Aktam Ahmadovich Haitov (born12 March 1974) is an Uzbek politician who is currently serving as a member of the Legislative Chamber since 25 December 2019. He has also been a leader of the Oʻzlidep since 3 August 2018.

==Biography==
Haitov obtained his degree in Economics and Management from the Samarkand Institute of Economics in 1994. From 1994 to 2000, he worked at the Samarkand Institute of Economics and Service, as well as in the Samarkand administration department. He worked in the Informational and Analytical Department of the Cabinet of Ministers from 2000 and became department head in 2002. From 2002 to 2005 he was a Deputy Chairman of the Committee for Economically Insolvent Enterprises.

From 2005 to 2006, he worked as the First Deputy Chairman of the State Committee of Uzbekistan on demonopolization, support of competition and entrepreneurship, the head of the consolidated information and analytical department on economics and foreign economic relations of the Cabinet of Ministers of the Republic of Uzbekistan, and the first deputy minister of labor and social protection of the population of the Uzbekistan.

From 2006 to 2014, Haitov worked as Acting Minister, then Minister of Labor and Social Protection of the Population of Uzbekistan. From 2014 to 2016, he was Deputy Chairman of the Board of Biokimyo JSC, in 2016–2017, Director General of the Uzbek Agency for Standardization, Metrology and Certification, and in 2017–2018, Minister of Employment and Labor Relations of the Republic of Uzbekistan.

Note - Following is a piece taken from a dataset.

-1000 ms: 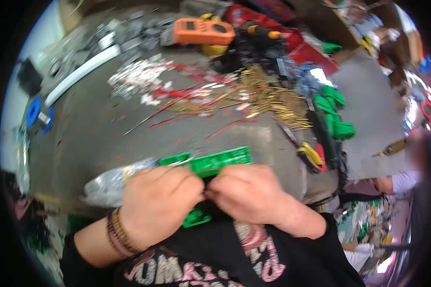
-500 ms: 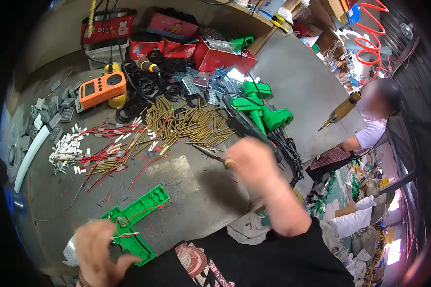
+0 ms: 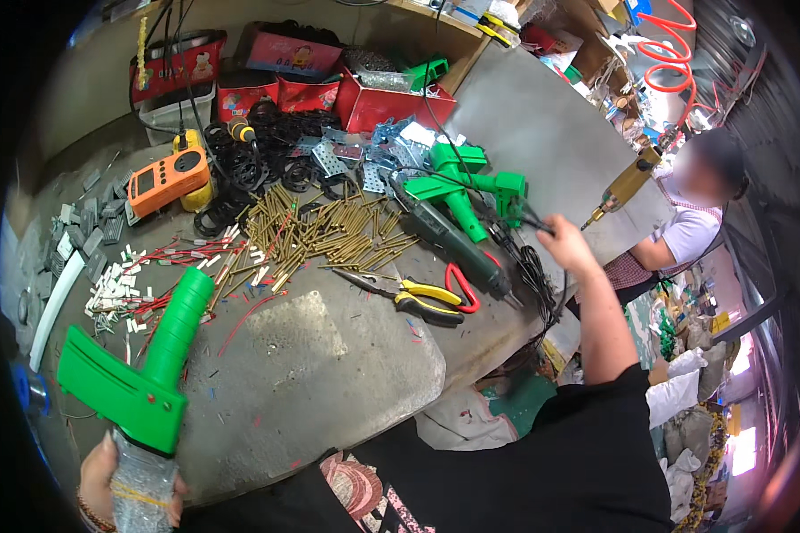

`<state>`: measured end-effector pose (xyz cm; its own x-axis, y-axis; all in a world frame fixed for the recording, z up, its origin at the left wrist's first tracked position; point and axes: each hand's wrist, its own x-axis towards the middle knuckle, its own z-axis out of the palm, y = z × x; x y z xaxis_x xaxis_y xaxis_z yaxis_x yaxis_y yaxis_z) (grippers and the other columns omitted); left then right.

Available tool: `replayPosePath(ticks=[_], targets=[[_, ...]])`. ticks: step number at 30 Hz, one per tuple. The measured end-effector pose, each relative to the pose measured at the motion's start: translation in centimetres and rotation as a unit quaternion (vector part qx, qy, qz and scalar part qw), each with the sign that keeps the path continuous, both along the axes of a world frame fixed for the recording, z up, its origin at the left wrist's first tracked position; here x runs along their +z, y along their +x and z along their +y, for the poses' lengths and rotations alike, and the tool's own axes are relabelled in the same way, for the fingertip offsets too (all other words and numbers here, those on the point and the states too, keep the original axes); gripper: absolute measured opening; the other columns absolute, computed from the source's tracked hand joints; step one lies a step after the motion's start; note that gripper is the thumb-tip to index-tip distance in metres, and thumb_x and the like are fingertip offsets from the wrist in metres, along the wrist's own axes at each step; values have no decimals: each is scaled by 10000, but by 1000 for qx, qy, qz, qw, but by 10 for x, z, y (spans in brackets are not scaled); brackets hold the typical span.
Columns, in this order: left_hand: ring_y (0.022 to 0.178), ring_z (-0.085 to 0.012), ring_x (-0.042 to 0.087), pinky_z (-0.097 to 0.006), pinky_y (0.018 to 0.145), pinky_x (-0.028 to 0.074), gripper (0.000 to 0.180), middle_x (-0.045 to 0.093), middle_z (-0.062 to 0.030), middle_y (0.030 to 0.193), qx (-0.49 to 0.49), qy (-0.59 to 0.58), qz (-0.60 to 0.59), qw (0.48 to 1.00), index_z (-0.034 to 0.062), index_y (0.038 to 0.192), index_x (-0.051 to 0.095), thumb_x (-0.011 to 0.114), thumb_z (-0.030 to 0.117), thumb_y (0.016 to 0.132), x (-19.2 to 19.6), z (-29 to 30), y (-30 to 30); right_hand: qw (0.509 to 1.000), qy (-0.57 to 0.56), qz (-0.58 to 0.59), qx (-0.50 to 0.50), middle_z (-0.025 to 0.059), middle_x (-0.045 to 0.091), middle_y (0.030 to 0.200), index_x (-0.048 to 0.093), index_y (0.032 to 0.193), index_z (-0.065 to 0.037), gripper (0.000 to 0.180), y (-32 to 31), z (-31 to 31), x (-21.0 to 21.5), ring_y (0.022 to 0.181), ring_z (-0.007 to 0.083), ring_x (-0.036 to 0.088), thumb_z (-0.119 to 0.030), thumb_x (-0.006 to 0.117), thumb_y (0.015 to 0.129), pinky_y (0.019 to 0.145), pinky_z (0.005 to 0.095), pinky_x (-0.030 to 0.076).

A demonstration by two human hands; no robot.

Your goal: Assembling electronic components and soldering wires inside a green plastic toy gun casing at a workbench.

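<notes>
My left hand (image 3: 124, 484) is at the lower left, closed around a clear plastic bag (image 3: 142, 480) at the base of a green gun-shaped plastic housing (image 3: 147, 360). The housing's barrel points up over the grey bench (image 3: 329, 373). My right hand (image 3: 564, 244) reaches far to the right edge of the bench. Its fingers are closed on a black cable (image 3: 529, 266) that runs from the green power tools (image 3: 462, 182).
A pile of brass pins (image 3: 329, 235), yellow-handled pliers (image 3: 418, 298), red-and-white wires (image 3: 142, 275), an orange meter (image 3: 164, 178), black rings (image 3: 258, 160) and red boxes (image 3: 373, 98) lie on the bench. Another person (image 3: 693, 222) sits at the right by a hanging screwdriver (image 3: 627, 182).
My right hand has moved from the middle of the bench out to the cable at the right edge. The green housing in my left hand now points upward, with the bag at its base.
</notes>
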<state>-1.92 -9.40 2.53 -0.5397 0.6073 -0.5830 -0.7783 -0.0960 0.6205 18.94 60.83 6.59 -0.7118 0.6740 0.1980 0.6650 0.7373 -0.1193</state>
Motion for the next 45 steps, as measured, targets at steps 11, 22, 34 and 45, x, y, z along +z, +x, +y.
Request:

On 3 August 2018, at the 10th Meeting of the Political Council of the Liberal Democratic Party of Uzbekistan, Haitov was elected the leader (chairman of the executive committee of the political council) of the party. He is also the chairman of the Council of the Council of farmers, dekhkan farms and owners of household lands in Uzbekistan. Haitov was elected to the Legislative Chamber in the 2019–20 parliamentary election.